Hi! So ive been at this for hours attempting to use stats and transactions to do this.
I have two events that look like the following: Event 1: (date) (connection=1234) (op=#) (BIND) (username=[username])
Event 2: (date) (connection=1234) (op=#) (RESULT) (error=49) (INVALID CREDENTIALS)
I want to create a pivot that has it so that usernames and invalid credentials can be grouped... right now I am doing the stats command, but not getting any results because these (username and error=49) are two different events. Unfortunately, these fields do not contain unique values among each other (same connection# is shared with many other events, same op# is shared with many others)
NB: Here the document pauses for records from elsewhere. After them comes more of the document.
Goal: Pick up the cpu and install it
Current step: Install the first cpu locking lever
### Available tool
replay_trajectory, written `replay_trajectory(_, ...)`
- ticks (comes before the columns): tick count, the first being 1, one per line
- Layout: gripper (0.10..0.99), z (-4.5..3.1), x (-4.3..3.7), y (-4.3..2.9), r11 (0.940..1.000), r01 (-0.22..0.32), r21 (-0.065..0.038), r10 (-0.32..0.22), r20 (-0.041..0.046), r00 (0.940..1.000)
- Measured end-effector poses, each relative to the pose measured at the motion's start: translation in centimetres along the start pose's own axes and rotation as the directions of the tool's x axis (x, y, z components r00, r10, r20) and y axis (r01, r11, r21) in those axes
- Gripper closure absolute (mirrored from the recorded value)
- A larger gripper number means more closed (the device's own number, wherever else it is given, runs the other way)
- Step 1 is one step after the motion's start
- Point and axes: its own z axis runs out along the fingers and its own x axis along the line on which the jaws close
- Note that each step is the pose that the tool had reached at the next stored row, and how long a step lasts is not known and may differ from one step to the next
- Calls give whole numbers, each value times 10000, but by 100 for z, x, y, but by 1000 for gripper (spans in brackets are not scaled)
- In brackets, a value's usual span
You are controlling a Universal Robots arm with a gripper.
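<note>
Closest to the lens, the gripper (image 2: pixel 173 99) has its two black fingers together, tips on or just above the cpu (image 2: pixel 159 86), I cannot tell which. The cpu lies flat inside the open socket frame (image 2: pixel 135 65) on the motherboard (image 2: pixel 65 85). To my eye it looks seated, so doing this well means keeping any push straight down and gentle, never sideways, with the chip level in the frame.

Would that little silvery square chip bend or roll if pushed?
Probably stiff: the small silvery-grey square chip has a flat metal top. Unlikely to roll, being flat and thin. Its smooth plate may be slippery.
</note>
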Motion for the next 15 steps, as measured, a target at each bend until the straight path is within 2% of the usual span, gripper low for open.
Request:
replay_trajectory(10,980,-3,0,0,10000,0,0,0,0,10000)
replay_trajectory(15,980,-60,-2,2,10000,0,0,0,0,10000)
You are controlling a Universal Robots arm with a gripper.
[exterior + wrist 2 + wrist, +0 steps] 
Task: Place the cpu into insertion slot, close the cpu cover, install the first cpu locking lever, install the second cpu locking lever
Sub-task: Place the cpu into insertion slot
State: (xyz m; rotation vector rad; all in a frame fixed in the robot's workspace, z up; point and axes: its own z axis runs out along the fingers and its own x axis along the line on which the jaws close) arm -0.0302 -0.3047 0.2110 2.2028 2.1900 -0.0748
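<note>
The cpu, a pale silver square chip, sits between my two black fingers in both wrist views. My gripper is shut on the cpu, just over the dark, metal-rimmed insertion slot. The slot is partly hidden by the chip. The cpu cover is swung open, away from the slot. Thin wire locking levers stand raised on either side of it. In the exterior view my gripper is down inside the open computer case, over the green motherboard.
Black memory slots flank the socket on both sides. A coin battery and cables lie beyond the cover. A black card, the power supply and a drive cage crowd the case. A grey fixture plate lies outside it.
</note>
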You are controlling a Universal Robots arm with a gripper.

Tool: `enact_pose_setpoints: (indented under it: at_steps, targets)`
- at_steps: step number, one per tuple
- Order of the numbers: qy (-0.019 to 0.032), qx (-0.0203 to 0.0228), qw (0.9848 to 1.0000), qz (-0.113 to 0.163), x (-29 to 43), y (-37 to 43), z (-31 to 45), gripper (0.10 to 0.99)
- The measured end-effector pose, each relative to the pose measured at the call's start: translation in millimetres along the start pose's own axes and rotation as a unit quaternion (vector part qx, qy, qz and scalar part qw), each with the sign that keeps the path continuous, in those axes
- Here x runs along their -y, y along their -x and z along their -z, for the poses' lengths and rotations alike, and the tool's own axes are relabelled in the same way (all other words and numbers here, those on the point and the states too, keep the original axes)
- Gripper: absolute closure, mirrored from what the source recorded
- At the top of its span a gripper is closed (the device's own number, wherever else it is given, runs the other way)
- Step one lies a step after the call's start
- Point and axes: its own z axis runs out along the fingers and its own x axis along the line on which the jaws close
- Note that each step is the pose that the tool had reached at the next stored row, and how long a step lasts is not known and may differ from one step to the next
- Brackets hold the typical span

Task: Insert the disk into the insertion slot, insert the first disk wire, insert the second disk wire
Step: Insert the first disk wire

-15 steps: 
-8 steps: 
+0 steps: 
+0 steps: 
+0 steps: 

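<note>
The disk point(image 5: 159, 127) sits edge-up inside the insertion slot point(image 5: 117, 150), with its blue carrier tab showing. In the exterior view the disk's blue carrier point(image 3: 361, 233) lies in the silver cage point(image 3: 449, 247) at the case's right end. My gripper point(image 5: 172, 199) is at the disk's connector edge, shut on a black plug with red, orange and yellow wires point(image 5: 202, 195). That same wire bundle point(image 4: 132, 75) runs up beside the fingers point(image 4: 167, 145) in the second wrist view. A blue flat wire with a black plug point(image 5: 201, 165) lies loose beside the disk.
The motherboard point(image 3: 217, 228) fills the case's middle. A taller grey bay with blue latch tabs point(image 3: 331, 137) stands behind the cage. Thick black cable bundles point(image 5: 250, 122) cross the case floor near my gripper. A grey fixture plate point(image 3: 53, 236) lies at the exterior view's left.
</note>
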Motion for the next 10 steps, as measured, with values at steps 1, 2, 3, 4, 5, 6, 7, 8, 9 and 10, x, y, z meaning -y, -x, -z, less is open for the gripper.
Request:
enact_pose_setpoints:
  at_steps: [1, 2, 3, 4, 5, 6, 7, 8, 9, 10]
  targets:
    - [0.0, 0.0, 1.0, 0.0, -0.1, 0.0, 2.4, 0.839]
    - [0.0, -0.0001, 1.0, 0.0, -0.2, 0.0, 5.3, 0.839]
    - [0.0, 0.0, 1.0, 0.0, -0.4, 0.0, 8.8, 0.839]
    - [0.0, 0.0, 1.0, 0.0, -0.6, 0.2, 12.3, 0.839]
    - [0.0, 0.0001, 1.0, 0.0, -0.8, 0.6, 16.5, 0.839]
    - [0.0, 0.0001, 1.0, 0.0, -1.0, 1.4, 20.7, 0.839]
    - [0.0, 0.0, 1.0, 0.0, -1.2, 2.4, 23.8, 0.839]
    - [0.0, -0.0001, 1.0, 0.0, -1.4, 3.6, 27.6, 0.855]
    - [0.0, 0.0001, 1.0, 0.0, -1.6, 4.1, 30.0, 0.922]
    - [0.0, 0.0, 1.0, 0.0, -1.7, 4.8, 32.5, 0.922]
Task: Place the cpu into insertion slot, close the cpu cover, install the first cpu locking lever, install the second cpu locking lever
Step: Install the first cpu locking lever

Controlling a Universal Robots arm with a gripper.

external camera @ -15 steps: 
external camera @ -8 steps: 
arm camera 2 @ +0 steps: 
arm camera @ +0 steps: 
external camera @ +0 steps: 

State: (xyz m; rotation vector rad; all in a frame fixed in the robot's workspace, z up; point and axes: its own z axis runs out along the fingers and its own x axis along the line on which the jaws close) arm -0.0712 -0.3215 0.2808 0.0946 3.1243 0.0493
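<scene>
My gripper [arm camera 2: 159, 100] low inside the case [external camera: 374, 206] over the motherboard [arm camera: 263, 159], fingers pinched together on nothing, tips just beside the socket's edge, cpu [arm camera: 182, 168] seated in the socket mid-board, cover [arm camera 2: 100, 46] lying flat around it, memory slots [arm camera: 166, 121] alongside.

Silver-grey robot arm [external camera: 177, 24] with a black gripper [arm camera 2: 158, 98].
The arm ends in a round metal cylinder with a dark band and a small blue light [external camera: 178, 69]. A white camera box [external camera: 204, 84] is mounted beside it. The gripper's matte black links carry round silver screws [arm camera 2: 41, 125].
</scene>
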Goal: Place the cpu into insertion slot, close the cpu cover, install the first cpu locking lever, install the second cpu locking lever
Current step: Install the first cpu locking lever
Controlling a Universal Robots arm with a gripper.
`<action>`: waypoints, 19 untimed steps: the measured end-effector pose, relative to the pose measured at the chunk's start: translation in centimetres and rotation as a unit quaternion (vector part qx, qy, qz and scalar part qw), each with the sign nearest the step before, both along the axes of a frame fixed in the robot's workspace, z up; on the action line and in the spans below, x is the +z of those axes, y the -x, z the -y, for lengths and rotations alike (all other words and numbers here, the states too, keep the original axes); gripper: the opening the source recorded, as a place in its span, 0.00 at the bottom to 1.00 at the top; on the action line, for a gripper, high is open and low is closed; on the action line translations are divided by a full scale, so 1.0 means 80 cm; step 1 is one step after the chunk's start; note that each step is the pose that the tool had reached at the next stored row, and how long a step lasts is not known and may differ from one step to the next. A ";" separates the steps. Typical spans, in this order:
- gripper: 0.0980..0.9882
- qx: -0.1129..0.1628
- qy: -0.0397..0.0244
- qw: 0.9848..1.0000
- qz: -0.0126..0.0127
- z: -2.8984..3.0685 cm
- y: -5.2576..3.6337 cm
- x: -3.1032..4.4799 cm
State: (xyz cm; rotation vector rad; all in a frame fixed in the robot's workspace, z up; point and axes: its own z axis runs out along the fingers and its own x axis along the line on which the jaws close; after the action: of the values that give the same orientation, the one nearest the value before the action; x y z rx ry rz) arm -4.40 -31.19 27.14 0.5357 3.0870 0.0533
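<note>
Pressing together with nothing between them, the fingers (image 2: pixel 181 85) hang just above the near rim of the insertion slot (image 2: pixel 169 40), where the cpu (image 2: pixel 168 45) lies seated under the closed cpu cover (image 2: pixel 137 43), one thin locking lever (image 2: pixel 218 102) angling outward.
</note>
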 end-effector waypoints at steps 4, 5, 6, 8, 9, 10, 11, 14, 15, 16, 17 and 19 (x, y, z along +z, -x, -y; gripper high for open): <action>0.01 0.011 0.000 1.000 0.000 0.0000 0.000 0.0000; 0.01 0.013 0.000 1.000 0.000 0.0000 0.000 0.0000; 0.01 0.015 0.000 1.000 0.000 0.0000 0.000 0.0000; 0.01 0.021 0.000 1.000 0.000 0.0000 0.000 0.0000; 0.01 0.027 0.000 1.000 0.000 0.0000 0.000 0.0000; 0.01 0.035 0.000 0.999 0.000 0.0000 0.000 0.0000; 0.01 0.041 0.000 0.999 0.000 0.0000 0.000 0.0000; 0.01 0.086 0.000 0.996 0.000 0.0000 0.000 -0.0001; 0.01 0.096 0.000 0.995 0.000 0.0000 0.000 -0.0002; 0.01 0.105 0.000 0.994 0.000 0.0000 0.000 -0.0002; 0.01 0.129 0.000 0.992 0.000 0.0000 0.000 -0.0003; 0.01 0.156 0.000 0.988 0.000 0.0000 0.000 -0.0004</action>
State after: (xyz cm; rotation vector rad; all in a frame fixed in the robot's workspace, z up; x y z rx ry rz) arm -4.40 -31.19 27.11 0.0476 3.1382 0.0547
The only thing I can think of is event2 comes directly after event1. Is there a way to group this based on time or perhaps eval?
Any suggestions?
I assume the connection is still important. Try something like this
| sort connection _time
| streamstats current=f window=1 values(user) as user by connection
Unfortunately, that did not give me the results I was looking for. For clarity, I am attempting to group userid to failed logins, however, those events are separate from each other.
For example:
[10/Mar/2021:<time>] conn=1000 op=1 BIND dn="uid=bobjim,cn=users,cn=account,dc=random,dc=com" method=111 version=4
10/Mar/2021:<time>] conn=1000 op=1 RESULT err=49 tag=97 nentries=0 etime=0 - Invalid credentials
What fields are you extracting for the first event? I assumed that the user name has been extracted to a field called field user, but obviously if it has been extracted to a different field, then the streamstats has to be updated accordingly. With this change, do you get the user name on the subsequent event? If not, what do you get?
Right now I am using
host=<host> sourcetype=<srctype> | sort connection _time
| streamstats current=f window=1 values(uid) as user by conn
This does return the username, however, I would like the username to be correlated with a failed login attempt and to do a pivot/dashboard on this.
Guessing from your example logs, the connection is in field conn(?) so you should sort by this rather than connection?
host=<host> sourcetype=<srctype> | sort conn _time
| streamstats current=f window=1 values(uid) as user by conn
This should add the user (uid) to the next record in the pipeline for the connection so the fail message should now have a user (uid) associated with it.